__REQUIRED ACTION__: Count up the lines of the data below that contain the string "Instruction", then give only the total.

__DATA__:
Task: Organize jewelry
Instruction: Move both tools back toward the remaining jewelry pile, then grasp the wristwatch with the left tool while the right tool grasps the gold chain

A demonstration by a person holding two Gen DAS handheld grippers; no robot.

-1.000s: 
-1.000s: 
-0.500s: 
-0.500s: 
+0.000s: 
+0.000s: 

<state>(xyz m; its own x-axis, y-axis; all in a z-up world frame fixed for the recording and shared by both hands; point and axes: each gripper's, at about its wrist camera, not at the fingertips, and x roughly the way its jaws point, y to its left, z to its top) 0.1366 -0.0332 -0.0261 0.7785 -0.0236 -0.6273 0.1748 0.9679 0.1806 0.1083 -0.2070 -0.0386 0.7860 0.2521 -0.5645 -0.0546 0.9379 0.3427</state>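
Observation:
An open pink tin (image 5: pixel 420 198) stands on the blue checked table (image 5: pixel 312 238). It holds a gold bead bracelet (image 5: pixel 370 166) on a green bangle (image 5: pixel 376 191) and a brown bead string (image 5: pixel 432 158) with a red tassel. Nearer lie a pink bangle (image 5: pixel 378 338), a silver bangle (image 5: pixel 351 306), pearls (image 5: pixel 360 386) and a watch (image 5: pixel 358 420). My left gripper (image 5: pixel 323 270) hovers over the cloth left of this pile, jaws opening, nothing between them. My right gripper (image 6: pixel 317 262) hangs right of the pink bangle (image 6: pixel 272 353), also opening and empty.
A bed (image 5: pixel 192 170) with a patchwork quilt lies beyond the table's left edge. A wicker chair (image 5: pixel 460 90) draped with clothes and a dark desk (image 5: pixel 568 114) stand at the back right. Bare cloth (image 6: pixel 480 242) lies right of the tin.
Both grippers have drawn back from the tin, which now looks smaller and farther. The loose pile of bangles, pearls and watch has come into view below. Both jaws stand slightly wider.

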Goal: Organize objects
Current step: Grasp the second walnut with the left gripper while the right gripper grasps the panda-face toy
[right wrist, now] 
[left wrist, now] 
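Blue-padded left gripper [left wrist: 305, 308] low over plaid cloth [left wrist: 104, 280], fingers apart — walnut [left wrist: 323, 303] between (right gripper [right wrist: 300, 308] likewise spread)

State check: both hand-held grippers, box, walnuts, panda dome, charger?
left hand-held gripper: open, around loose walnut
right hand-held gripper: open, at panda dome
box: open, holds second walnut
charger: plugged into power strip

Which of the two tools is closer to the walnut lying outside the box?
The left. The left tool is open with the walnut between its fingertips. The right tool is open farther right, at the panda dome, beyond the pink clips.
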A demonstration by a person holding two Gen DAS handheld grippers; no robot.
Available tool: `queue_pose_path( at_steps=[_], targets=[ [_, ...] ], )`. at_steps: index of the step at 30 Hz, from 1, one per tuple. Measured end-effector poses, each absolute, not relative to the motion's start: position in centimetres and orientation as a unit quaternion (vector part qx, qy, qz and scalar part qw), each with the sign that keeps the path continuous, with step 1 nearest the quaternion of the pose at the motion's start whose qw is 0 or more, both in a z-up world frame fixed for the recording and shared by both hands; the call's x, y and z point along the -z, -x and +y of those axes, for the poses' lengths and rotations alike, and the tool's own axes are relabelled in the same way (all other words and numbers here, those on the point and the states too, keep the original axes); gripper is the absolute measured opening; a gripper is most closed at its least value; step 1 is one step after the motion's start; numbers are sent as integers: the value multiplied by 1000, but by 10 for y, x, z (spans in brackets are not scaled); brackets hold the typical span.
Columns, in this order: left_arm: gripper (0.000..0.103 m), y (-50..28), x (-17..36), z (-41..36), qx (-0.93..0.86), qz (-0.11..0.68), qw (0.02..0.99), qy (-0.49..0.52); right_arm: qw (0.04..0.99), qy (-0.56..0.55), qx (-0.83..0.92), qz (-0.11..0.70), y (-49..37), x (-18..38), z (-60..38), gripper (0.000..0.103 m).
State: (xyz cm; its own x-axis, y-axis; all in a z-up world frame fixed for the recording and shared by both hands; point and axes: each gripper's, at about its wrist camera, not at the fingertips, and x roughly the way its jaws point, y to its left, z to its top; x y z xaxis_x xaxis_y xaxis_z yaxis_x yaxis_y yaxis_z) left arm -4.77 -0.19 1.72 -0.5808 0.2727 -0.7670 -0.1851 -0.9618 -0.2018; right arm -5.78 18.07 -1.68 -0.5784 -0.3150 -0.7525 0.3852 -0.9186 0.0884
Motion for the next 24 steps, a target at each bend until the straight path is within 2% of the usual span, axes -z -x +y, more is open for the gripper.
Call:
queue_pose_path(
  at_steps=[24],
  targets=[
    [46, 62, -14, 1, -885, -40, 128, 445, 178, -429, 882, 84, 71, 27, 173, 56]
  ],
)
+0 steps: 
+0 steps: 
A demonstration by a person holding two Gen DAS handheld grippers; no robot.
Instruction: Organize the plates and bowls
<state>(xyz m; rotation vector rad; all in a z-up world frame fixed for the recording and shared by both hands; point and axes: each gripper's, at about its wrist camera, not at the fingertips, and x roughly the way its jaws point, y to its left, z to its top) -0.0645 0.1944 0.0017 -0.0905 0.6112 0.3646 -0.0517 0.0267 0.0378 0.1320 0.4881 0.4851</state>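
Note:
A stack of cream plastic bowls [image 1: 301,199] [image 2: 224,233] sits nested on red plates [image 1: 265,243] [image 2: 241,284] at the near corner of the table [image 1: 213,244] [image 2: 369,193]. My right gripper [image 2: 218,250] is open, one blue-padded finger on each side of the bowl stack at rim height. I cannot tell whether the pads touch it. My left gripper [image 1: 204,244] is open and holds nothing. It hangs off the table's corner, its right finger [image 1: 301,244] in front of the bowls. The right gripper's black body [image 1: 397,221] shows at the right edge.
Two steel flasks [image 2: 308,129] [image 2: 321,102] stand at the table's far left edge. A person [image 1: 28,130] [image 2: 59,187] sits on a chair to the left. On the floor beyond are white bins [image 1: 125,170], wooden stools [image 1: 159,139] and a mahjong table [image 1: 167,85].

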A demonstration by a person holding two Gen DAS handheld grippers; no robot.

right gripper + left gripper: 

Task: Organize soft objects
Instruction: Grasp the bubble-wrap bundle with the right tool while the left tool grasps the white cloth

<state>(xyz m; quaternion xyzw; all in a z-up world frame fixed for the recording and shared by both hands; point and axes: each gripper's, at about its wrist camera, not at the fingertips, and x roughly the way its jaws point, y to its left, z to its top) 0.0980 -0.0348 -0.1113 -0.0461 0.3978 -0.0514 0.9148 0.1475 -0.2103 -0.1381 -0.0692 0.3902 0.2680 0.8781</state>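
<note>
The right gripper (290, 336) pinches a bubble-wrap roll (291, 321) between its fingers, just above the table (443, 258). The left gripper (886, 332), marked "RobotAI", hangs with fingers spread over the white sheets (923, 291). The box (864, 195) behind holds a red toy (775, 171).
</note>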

__EXERCISE OUTPUT__: 3